Q: My ex now lives with someone. Do I still need to pay spousal support?

A: This will depend on a few things. First, is your ex in a relationship with the person they are living with? If they are simply roommates, spousal support would likely continue because the other person cannot be expected to start taking care of your ex. On the other hand, if your ex is in a relationship with this person and they are cohabitating, it likely means there is not as big of a need for your support. Our Rockville, Maryland family law lawyer has seen support reduced or cut off in these circumstances.

Q: If I lose my job, will I still be required to pay child support or alimony?

When there is a significant change in a person’s financial status, they may pursue a child support or alimony modification to the court. However, we may suggest not stopping payments unless absolutely necessary until the court approves your request for modification. We can help you complete the necessary paperwork and review it before submission to make sure you are making the strongest case for yourself as possible. The court may reduce the amount you pay or halt it temporarily until you have found employment.

Q: How long does the divorce process take?

The length of time it takes before your divorce is finalized will depend on many factors. A divorce may take years if it is highly contested and the spouses have trouble reaching divorce agreements. However, by having a family law lawyer in Rockville, MD on your side, we can help move things along quicker, especially if your ex is being anything but cooperative during this time. Sometimes, all it takes is some strategic legal intervention and strategy to coax an ex into being cordial and less combative. On average, a divorce takes between six months and a year from the date of petition filing for it to be finalized.

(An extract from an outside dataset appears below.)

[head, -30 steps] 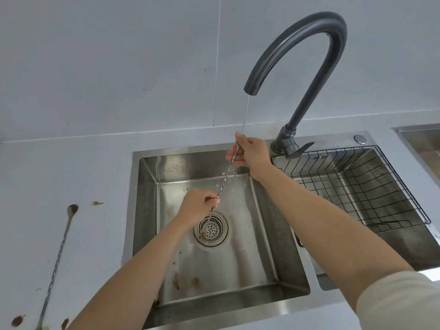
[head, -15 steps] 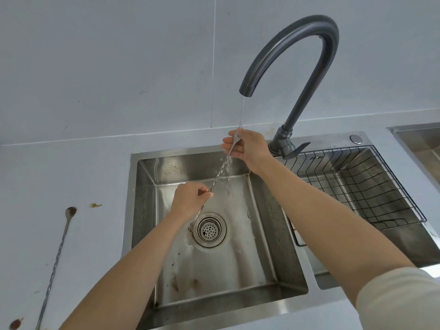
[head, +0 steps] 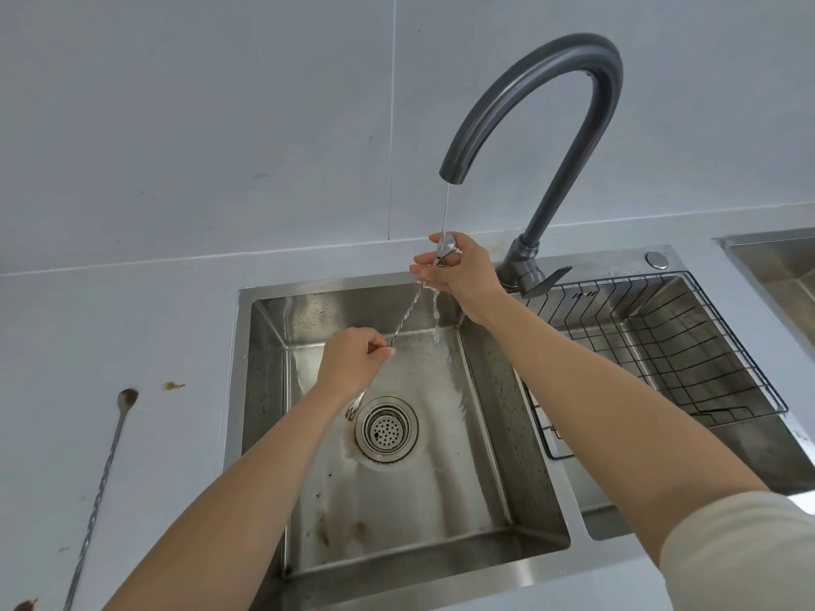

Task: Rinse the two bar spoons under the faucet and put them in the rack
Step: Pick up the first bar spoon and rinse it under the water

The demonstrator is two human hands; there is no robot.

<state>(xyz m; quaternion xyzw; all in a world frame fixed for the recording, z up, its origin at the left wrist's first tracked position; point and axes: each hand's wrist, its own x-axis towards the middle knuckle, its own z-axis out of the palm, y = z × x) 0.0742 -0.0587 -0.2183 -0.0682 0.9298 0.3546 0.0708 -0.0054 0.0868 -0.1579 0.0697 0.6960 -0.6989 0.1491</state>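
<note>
A long twisted bar spoon (head: 408,311) slants over the left sink basin (head: 485,456). My left hand (head: 353,361) is closed around its lower shaft, and the forked lower end shows beside the drain. My right hand (head: 458,271) holds the spoon's bowl end up under the dark curved faucet (head: 551,125), fingers partly spread around it. A thin stream of water runs from the spout onto the bowl and splashes down. A second bar spoon (head: 103,482), its bowl stained brown, lies on the counter at the left. The black wire rack (head: 661,346) sits in the right basin.
A round drain strainer (head: 386,429) lies in the basin floor, with brown stains toward the front. Brown spots mark the grey counter (head: 132,328) near the second spoon. The faucet lever (head: 547,280) sits between the basins. Another steel basin edge (head: 776,262) shows at the far right.
Both hands have shifted the spoon up and left, with the bowl end raised closer under the spout. My left hand slid higher along the shaft, and the fork end has left the drain.
</note>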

Q: What are the factors that determine whether alimony will be granted?

If you are the dependent spouse, you may be able to get alimony through negotiating with your ex during the divorce settlement. Otherwise, it will be the court that makes this determination based on the following factors:

  • Duration of marriage
  • Age of both parties
  • Earning capacity of each spouse
  • Ability to obtain employment for each spouse
  • Standard of living during the marriage
  • Whether one spouse devoted his or her time to child-rearing and domestic duties so the other could pursue career goals
  • Whether one spouse needs time to take an educational course and training to obtain employment

Q: Is it necessary that I hire a lawyer for my divorce?

Even the most amicable divorce may require help from an experienced family law lawyer. Divorce is a complex and emotionally-charged process that can stir up many intense feelings. Not only may you be grieving the loss of your marriage, but you will then have to negotiate terms of your separation with someone you probably thought you’d be with for a lifetime. Common topics of discussion that a lawyer can help you navigate with your ex include:

  • Child custody
  • Child support
  • Alimony (spousal support)
  • Division of marital assets and debts
  • Visitation schedule
  • Ownership of pets
  • Who remains in the family home

Q: I’m worried that my children are in danger when they visit my ex. Is it possible to stop visitation with them?

A: While courts want children to be able to see both parents if possible, if you believe that your children are going to be harmed when they visit your ex, you should speak with your attorney as soon as possible to get them out of a dangerous situation.

Talking to Your Children About Divorce

A Rockville, MD family law lawyer knows that divorce is often hardest on the children, and that is often true. Divorce is difficult for any child to go through and while many people think it is only younger children that suffer, that is not the case. Parents may think there is nothing they can do to make the process any easier, but that is also untrue. If you are going through a divorce, the following steps may help make the process easier for the kids.

Keep Your Regular Routine

When going through a divorce, you will have many deviations from your regular routine. You may have to meet with your attorney and attend settlement conferences as well as court appearances. Even with all of this going on, it is important to try and keep your schedule as normal as possible. If your children have extracurricular activities, make sure you continue to ensure they attend them, and that you do, as well. Also make sure you keep the routine the same as home, even if that is something as simple as sitting down together for dinner every night.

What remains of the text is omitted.